Randomized trial comparing two natural surfactants (Survanta vs. bLES) for treatment of neonatal respiratory distress syndrome

Abstract

Exogenous surfactants have been used as an effective treatment of neonatal respiratory distress syndrome (RDS). Different preparations of surfactant carry different biophysical and clinical properties. To study the response pattern and treatment outcome of two natural surfactants (bLES and Survanta) for the treatment of RDS, we conducted a randomized clinical trial at the neonatal unit of a university teaching hospital. Premature babies with birth weight between 500-1,800 g who developed RDS requiring mechanical ventilation with an oxygen requirement of more than 30% within 6 hr of life were randomized into two treatment groups. Oxygenation indices (OIs) within 12 hr of treatment were compared as primary outcomes, while neonatal complications were analyzed as secondary outcomes of the study.
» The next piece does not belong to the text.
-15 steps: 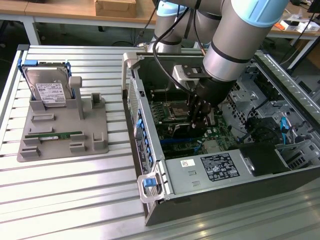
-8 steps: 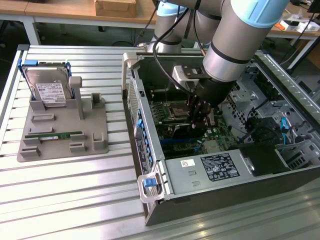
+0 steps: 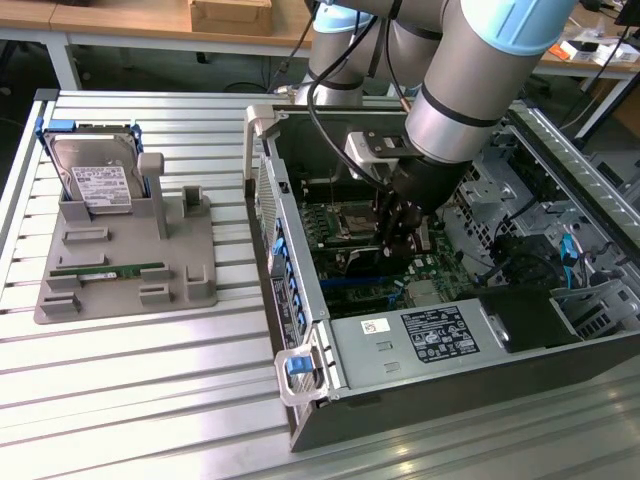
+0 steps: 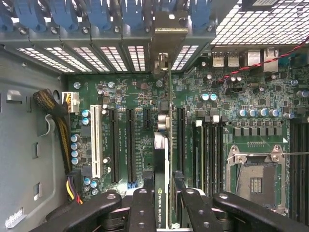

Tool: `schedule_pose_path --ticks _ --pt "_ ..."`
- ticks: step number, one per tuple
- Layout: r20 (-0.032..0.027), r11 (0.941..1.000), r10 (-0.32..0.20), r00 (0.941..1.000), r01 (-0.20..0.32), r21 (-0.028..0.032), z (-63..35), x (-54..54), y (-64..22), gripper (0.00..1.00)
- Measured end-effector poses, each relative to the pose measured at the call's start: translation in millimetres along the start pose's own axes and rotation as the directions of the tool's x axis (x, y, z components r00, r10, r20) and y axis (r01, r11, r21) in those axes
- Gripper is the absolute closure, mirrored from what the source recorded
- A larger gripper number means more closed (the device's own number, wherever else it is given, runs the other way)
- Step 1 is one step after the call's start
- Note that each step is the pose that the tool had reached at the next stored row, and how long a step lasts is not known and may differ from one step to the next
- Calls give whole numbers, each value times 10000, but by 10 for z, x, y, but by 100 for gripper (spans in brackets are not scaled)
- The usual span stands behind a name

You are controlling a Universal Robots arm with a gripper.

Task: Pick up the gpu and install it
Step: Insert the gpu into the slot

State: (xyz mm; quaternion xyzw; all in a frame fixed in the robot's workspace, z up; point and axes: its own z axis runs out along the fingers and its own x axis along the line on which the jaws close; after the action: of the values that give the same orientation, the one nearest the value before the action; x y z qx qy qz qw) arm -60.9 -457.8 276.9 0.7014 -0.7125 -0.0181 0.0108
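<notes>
Installation step, card over the slot. The black two-fingered gripper (image 4: 161, 203) on the grey-and-blue robot arm (image 3: 470, 70) is lowered into the open grey metal computer case (image 3: 400, 400), which lies on its side on the slatted aluminium table (image 3: 130, 400). Its jaws are closed on the gpu (image 4: 161, 145), a thin black expansion card seen edge-on in the wrist view, with its silver end bracket (image 4: 163, 63) standing at the perforated rear wall of the case, below the row of blue slot latches (image 4: 99, 14). The card stands upright over the green motherboard (image 4: 231, 96), lined up along the dark expansion slots (image 4: 130, 140) beside the white slot (image 4: 95, 140); whether its contact edge already touches a slot cannot be told. On the exterior view's left, the grey parts tray (image 3: 120, 270) holds a silver hard drive with a white label (image 3: 98, 178) and a narrow green memory stick (image 3: 105, 269). Judged from this, pick-up is done and seating is in hand; the next move calls for a straight push down with the edge kept square to the slot and the bracket fitted into its opening.
</notes>
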Motion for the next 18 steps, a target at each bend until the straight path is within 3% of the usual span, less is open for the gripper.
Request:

Sixty babies were recruited, with 29 in the bLES and 31 in the Survanta treatment group. Both groups had significant and sustained improvements in OI after surfactant replacement therapy (SRT), while the bLES group was associated with a significantly lower OI throughout the initial 12 hr after treatment compared with the Survanta group. There was no difference in secondary outcomes including mortality, ventilator days, and occurrence of chronic lung disease. We conclude that infants with RDS respond favorably to both types of surfactant replacement, and that bLES achieved a faster clinical response in terms of improvement in OI than Survanta.